E infine il marrone del Montefeltro, tipico della zona dell’Alta Valmarecchia in cui la presenza di castagneti è documentata sin dal Medioevo, probabilmente ad opera di monaci che diedero impulso al rimboschimento dell’area. E a testimoniarlo sono gli splendidi castagni ultrasecolari tuttora in attività. Caratterizza il marrone del Montefeltro un riccio molto spinoso e grande che contiene solitamente tre frutti, con buccia marrone e striature scure evidenti.

Tra castagne e marroni, tanta genuinità ed eccellenza si ritrova anche in ricette e preparazioni di tradizione. La più semplice e versatile è quella delle castagne secche (essiccate prima a terra e poi dentro giare di terracotta), molto diffuse nella zona dell’Appennino marchigiano. Sono ottime sia sfarinate che riutilizzate, ammorbidendole, nel latte, in zuppe e minestre, nei dolci.

E poi i sapori intensi del castagnaccio, un gustoso classico a base di farina di castagne, pinoli, uva passa, olio e un pizzico di sale, Il tutto diluito con acqua, cotto in forno, e profumato in superficie con rosmarino.

Continuando con i dolci, c’è la composta di castagne, tipica delle zone montane del Pesarese e Urbinate, e originale pot-pourri di profumi, alloro, semi di finocchio e vaniglia. E ancora, conserve sottospirito, marmellate con vaniglia e rhum, marroni glassati, salami  e rotoli di castagne, creme in cui la castagna fa coppia con il cioccolato fondente o marmellate scure, per ripieni di ravioli, crostate e torte.

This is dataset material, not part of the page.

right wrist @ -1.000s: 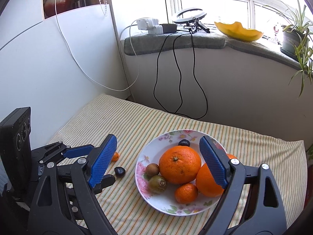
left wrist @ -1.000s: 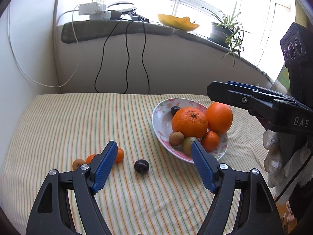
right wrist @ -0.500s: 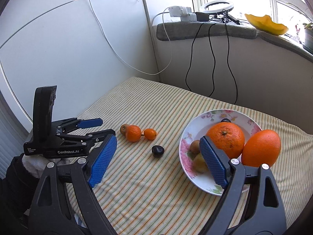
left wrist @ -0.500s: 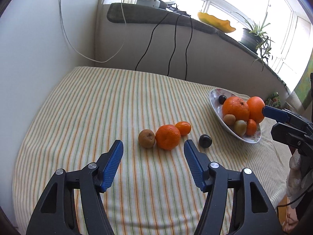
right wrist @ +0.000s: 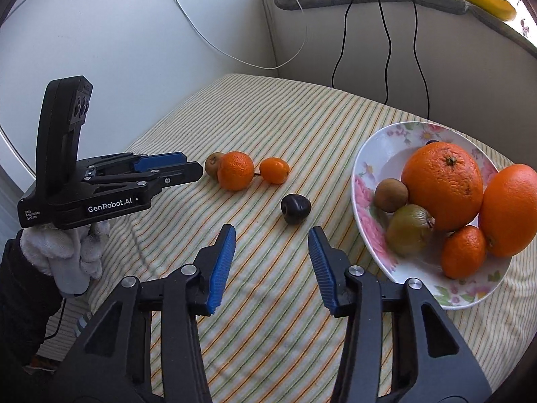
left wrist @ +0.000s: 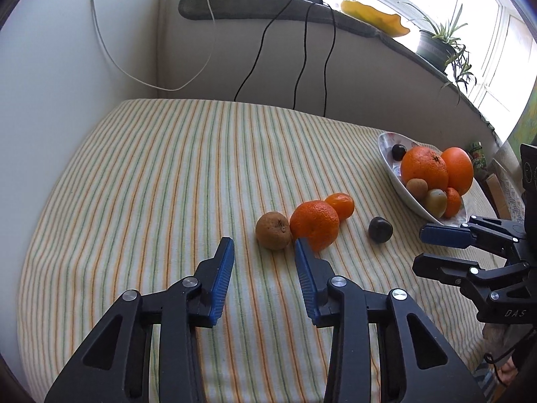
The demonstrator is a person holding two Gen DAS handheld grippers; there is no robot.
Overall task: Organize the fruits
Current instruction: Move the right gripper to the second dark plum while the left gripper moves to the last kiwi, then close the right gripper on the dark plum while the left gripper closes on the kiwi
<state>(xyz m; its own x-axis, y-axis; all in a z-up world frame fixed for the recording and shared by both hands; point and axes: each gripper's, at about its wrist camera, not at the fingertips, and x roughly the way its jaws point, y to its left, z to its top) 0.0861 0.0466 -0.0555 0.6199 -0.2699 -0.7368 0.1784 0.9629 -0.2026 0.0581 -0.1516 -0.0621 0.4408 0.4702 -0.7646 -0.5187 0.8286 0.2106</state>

La tradizione vuole inoltre la castagna come ingrediente di piatti tipici corposi. Dai primi, come zuppe e minestre di castagne di volta in volta arricchite da brodo e odori dell’orto, pane raffermo o abbrustolito, maltagliati di pasta, farro, formaggio stagionato, latte, prosciutto crudo o lardo, bietola e cicoria, patate, pomodoro, fagioli e ceci. Le castagne, sottoforma di farina, vanno anche ad arricchire il gusto di pane, gnocchi, paste fresche e polenta.

Per arrivare poi ai secondi, come la faraona imbottita con castagne e funghi, o il coniglio farcito e condito con le castagne. Il pasto nelle giornate autunnali di festa, come a S. Martino (11 novembre), si conclude con le castagne arrostite, nella padella con fondo bucherellato, o sotto la cenere come vuole la più antica delle tradizioni delle caldarroste, portate poi in tavola e tenute al caldo in canovacci da cucina. In un’immagine, il calore tradizionale dell’autunno marchigiano.